[DIRECTIONS FOR THIS TASK] Indicate how many lines in the listing below contain the word "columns". No other output is permitted.
● ● ● ● ● ● ●
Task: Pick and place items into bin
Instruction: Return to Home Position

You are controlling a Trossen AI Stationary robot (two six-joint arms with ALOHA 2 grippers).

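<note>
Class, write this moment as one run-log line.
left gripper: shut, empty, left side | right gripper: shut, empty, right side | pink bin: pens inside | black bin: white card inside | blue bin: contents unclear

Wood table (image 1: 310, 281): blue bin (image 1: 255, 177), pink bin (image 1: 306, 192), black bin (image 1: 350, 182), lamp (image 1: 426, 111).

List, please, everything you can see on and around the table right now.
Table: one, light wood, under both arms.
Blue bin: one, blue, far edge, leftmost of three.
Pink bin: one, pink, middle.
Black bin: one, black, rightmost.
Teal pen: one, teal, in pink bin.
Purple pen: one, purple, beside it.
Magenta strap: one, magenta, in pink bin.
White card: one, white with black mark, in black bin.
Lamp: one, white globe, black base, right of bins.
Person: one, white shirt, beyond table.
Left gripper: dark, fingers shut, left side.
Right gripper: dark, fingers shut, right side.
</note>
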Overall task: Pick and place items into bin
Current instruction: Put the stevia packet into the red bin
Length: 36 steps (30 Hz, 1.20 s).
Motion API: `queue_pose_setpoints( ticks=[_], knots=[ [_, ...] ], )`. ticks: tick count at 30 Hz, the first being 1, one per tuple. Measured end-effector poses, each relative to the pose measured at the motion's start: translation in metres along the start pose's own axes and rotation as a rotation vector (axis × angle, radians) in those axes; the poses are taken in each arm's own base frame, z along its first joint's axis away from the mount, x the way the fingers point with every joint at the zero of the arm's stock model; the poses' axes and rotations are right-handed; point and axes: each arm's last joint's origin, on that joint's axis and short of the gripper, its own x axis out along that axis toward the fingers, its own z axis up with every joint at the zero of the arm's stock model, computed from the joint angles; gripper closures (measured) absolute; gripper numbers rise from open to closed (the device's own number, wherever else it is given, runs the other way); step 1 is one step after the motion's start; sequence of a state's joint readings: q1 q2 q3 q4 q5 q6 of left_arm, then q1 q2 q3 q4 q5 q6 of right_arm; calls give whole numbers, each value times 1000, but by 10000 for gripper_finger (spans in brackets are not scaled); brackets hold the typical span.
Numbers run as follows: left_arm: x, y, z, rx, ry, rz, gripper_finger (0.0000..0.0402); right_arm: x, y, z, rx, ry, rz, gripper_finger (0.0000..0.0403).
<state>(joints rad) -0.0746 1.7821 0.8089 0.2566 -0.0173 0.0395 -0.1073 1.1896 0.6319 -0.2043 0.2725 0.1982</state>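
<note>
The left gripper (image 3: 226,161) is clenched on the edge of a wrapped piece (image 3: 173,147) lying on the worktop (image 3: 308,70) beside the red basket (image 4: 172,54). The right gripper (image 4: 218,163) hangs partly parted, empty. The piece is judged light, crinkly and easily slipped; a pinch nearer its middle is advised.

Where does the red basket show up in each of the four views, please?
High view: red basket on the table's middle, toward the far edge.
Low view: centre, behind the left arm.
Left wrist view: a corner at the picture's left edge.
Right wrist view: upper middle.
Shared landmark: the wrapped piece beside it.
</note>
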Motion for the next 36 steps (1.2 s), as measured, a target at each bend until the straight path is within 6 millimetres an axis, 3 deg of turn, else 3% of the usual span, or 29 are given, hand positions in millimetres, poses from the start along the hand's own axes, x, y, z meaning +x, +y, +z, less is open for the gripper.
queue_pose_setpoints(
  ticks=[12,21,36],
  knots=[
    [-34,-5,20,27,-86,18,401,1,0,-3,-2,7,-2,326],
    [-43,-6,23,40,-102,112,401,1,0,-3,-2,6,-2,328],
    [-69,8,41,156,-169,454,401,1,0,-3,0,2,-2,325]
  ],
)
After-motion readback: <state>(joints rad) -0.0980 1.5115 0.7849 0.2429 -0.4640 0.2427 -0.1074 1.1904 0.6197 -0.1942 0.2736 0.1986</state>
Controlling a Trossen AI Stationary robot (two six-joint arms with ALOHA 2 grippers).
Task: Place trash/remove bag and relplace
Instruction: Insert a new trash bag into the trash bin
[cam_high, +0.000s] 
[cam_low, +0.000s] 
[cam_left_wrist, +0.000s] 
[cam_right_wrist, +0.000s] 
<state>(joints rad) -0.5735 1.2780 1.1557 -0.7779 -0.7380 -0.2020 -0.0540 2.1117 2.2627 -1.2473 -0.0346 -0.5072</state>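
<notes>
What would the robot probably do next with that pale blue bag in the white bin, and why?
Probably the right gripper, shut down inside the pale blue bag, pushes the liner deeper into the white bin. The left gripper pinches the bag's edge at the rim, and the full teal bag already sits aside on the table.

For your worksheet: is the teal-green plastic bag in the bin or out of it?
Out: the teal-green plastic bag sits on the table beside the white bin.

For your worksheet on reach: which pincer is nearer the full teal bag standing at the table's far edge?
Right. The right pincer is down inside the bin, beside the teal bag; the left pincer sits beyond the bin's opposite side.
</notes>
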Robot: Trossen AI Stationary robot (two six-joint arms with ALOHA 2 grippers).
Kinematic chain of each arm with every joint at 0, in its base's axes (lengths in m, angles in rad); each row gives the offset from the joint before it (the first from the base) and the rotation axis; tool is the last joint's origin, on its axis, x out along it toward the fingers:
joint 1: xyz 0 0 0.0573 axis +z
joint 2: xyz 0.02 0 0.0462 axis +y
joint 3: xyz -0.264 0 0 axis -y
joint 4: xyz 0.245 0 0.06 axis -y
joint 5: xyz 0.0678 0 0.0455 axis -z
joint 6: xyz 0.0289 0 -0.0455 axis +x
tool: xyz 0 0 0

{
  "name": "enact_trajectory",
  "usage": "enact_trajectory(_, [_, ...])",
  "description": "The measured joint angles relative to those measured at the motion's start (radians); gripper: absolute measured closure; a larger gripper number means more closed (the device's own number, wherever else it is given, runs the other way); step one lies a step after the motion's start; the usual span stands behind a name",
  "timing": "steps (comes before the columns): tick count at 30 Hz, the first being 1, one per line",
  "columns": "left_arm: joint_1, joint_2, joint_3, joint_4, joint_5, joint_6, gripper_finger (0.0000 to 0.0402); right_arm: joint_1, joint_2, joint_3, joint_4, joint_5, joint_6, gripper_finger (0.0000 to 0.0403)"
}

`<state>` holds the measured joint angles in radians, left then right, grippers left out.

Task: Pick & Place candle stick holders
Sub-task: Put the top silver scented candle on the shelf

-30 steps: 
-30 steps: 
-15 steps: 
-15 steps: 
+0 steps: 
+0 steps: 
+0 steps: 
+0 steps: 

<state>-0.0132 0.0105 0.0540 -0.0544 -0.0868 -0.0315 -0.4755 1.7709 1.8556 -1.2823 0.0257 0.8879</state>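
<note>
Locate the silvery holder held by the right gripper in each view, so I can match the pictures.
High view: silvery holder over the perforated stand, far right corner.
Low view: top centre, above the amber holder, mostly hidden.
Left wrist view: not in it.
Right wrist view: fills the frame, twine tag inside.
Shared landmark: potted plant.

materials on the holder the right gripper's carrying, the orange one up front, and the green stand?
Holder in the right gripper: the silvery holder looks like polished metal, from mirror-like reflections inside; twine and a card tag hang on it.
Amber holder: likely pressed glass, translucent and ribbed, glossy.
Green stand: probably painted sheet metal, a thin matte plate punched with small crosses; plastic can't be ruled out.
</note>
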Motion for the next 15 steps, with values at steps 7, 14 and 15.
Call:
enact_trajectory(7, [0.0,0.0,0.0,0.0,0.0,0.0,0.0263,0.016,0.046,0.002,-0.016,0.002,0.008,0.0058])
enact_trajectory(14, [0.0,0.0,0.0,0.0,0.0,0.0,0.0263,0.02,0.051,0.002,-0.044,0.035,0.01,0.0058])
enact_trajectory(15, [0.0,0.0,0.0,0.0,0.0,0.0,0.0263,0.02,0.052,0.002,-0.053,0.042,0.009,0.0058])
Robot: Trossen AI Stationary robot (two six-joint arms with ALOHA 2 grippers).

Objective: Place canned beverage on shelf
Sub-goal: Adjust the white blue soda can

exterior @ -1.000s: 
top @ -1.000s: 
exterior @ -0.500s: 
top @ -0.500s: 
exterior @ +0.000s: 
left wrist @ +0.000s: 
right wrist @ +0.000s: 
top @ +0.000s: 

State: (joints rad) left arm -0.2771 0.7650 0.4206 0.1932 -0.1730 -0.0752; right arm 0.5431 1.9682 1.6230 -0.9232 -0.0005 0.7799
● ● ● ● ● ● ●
[RESPONSE FOR THIS EXERCISE] 2